> _TASK PROMPT_
Output the listing below verbatim, but drop the images.

╭─ RECORDS PROVIDED

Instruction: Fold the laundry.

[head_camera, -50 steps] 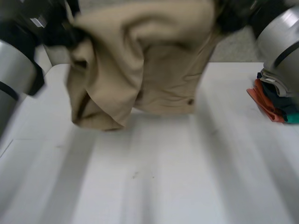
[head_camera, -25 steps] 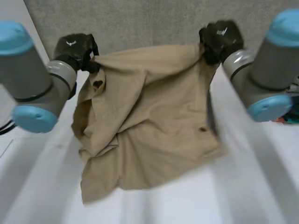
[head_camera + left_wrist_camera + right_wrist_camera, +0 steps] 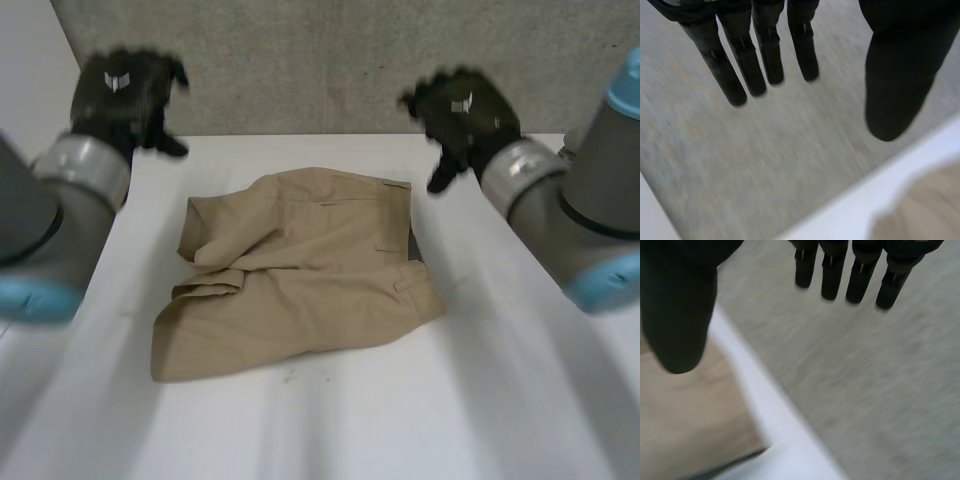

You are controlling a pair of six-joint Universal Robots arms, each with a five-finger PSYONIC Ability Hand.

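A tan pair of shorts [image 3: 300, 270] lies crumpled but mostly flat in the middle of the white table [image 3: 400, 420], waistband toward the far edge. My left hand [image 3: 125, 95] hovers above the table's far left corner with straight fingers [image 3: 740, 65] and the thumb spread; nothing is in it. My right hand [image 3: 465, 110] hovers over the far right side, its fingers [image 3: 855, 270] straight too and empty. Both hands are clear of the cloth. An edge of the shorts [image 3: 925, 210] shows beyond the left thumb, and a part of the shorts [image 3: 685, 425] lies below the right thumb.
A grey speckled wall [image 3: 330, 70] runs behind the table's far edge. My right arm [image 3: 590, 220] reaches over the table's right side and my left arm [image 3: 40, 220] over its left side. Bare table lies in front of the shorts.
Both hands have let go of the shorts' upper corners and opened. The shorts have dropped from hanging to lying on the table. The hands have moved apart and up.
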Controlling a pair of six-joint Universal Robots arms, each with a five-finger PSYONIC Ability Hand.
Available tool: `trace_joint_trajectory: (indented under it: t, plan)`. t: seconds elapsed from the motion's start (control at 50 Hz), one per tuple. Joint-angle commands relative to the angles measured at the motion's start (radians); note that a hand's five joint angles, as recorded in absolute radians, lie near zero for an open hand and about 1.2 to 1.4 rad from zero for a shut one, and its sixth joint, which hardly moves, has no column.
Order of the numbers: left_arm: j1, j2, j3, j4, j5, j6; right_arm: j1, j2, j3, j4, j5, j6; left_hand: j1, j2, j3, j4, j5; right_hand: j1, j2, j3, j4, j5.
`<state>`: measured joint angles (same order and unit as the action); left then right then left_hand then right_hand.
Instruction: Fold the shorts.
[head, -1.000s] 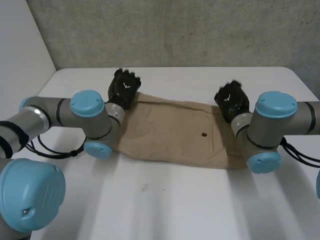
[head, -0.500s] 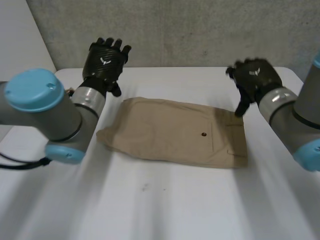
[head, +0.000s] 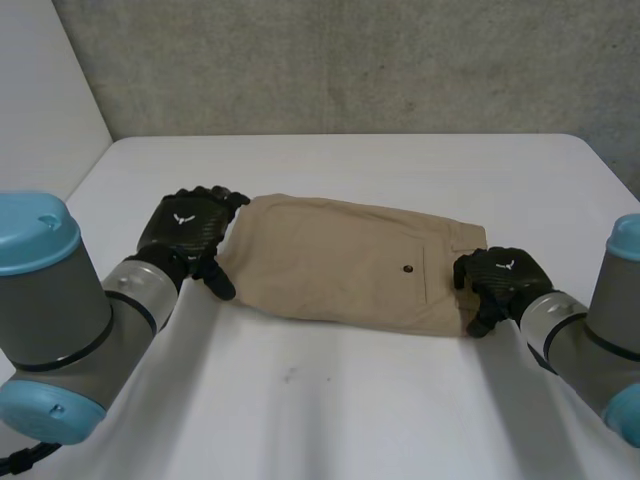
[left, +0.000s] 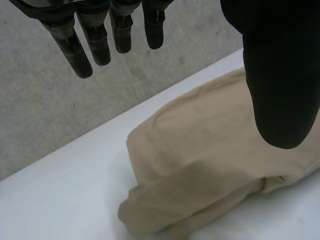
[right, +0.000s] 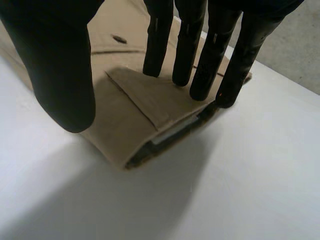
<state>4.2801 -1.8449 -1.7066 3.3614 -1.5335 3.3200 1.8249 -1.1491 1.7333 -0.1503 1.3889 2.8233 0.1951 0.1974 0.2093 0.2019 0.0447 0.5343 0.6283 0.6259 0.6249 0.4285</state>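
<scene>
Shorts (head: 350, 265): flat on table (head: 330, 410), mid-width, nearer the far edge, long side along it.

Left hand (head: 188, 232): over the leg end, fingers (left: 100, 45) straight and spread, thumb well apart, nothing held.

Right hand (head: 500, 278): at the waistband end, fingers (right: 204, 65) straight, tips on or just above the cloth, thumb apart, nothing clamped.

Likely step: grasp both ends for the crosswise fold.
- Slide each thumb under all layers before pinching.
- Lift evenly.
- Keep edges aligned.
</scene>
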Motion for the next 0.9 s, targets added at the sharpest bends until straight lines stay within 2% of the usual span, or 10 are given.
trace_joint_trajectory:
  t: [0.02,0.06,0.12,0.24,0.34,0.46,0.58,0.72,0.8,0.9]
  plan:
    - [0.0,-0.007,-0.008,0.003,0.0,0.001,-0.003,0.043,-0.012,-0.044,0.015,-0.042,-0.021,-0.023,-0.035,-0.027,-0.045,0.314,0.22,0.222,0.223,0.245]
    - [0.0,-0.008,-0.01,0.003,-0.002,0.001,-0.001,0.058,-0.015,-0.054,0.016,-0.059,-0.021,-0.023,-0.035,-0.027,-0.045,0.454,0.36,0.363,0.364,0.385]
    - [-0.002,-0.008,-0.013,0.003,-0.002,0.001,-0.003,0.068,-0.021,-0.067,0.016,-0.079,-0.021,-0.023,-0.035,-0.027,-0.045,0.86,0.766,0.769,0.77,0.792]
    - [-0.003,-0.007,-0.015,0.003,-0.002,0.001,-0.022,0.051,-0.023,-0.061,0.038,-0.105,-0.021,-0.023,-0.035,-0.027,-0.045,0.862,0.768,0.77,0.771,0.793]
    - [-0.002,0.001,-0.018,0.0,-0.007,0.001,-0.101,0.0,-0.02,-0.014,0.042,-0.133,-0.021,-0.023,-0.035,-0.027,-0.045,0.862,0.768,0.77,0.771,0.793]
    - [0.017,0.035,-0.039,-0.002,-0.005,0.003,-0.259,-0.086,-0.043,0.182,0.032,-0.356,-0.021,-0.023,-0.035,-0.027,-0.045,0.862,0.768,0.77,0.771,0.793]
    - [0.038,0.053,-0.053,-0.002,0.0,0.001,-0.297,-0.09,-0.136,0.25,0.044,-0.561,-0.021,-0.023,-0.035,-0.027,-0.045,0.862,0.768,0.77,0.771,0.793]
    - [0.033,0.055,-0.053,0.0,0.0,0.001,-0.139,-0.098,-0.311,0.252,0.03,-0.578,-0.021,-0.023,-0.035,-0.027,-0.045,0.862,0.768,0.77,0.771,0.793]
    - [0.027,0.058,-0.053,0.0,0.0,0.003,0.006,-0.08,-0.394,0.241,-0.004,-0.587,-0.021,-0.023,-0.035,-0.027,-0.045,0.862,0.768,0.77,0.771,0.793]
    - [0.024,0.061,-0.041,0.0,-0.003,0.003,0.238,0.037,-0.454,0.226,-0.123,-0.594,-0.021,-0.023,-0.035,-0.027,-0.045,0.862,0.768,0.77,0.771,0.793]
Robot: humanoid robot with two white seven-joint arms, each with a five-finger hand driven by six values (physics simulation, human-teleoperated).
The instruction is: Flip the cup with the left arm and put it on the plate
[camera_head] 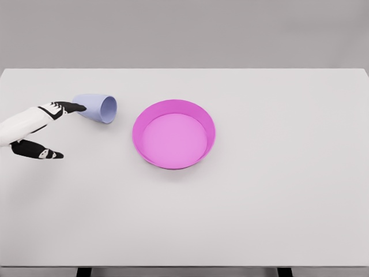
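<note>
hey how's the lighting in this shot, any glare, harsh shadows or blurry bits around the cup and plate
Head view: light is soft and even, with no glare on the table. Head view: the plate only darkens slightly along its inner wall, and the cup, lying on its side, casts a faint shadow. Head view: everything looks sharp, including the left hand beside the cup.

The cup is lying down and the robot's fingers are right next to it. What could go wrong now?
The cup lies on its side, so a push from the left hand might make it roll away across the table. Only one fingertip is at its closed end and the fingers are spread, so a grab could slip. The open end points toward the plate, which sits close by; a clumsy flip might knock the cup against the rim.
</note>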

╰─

> _SOLUTION TO THIS TASK_
Instruction: Fold the laundry.

[head_camera, -50 steps] 
[head_camera, -25 steps] 
[head_camera + left_wrist_camera + right_wrist_camera, +0 steps] 

You are controlling a pair of six-joint Universal Robots arms, each with a five-finger PSYONIC Ability Hand.

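A tan pair of shorts [image 3: 300, 270] lies crumpled but mostly flat in the middle of the white table [image 3: 400, 420], waistband toward the far edge. My left hand [image 3: 125, 95] hovers above the table's far left corner with straight fingers [image 3: 740, 65] and the thumb spread; nothing is in it. My right hand [image 3: 465, 110] hovers over the far right side, its fingers [image 3: 855, 270] straight too and empty. Both hands are clear of the cloth. An edge of the shorts [image 3: 925, 210] shows beyond the left thumb, and a part of the shorts [image 3: 685, 425] lies below the right thumb.
A grey speckled wall [image 3: 330, 70] runs behind the table's far edge. My right arm [image 3: 590, 220] reaches over the table's right side and my left arm [image 3: 40, 220] over its left side. Bare table lies in front of the shorts.
Both hands have let go of the shorts' upper corners and opened. The shorts have dropped from hanging to lying on the table. The hands have moved apart and up.
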Controlling a pair of six-joint Universal Robots arms, each with a five-finger PSYONIC Ability Hand.
Available tool: `trace_joint_trajectory: (indented under it: t, plan)`. t: seconds elapsed from the motion's start (control at 50 Hz), one per tuple. Joint-angle commands relative to the angles measured at the motion's start (radians); note that a hand's five joint angles, as recorded in absolute radians, lie near zero for an open hand and about 1.2 to 1.4 rad from zero for a shut one, and its sixth joint, which hardly moves, has no column.
Order of the numbers: left_arm: j1, j2, j3, j4, j5, j6; right_arm: j1, j2, j3, j4, j5, j6; left_hand: j1, j2, j3, j4, j5; right_hand: j1, j2, j3, j4, j5.
`<state>`: measured joint angles (same order and unit as the action); left then right then left_hand then right_hand.
Instruction: Fold the shorts.
[head, -1.000s] 
[head, -0.500s] 
[head, +0.000s] 
[left, +0.000s] 
[right, +0.000s] 
<state>4.2801 -1.8449 -1.7066 3.3614 -1.5335 3.3200 1.8249 -1.1491 1.7333 -0.1503 1.3889 2.8233 0.1951 0.1974 0.2093 0.2019 0.0447 0.5343 0.6283 0.6259 0.6249 0.4285</state>
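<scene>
Shorts (head: 350, 265): flat on table (head: 330, 410), mid-width, nearer the far edge, long side along it.

Left hand (head: 188, 232): over the leg end, fingers (left: 100, 45) straight and spread, thumb well apart, nothing held.

Right hand (head: 500, 278): at the waistband end, fingers (right: 204, 65) straight, tips on or just above the cloth, thumb apart, nothing clamped.

Likely step: grasp both ends for the crosswise fold.
- Slide each thumb under all layers before pinching.
- Lift evenly.
- Keep edges aligned.
</scene>
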Motion for the next 0.9 s, targets added at the sharpest bends until straight lines stay within 2% of the usual span, or 10 are given.
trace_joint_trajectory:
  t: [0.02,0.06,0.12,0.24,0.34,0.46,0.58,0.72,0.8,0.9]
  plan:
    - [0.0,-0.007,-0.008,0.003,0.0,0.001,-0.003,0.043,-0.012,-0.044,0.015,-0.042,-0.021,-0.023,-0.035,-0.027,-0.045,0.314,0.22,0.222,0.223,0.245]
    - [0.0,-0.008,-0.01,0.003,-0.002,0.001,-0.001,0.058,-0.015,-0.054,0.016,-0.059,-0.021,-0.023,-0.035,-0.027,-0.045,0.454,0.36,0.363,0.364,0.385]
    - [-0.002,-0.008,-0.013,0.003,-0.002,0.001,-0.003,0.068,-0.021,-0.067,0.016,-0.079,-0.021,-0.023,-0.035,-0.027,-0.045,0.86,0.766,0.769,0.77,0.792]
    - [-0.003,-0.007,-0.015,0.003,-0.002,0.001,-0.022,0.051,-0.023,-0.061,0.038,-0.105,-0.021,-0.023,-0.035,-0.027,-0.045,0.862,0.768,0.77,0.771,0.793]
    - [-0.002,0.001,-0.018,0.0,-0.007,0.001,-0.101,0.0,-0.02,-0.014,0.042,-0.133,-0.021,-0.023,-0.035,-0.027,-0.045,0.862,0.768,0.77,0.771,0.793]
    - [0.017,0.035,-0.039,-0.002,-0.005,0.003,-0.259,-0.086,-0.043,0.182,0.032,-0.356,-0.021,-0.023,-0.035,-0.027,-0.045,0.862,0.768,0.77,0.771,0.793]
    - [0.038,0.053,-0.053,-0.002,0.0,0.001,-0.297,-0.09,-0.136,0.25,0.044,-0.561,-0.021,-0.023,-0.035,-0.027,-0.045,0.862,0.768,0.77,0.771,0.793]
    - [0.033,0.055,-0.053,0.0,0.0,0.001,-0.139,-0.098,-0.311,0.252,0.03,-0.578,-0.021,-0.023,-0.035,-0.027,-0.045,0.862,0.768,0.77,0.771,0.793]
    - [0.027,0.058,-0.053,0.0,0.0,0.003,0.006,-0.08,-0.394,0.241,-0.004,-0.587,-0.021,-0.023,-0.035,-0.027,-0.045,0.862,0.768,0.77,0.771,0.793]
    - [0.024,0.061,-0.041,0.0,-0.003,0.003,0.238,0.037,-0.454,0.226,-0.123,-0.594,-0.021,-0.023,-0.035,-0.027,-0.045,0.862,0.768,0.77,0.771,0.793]
Robot: humanoid robot with two white seven-joint arms, each with a five-finger hand driven by six values (physics simulation, human-teleoperated).
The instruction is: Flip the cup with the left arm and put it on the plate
[camera_head] 
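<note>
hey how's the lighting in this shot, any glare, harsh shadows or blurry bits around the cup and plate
Head view: light is soft and even, with no glare on the table. Head view: the plate only darkens slightly along its inner wall, and the cup, lying on its side, casts a faint shadow. Head view: everything looks sharp, including the left hand beside the cup.

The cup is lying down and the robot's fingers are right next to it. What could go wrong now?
The cup lies on its side, so a push from the left hand might make it roll away across the table. Only one fingertip is at its closed end and the fingers are spread, so a grab could slip. The open end points toward the plate, which sits close by; a clumsy flip might knock the cup against the rim.
</note>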

The required output has been supplied.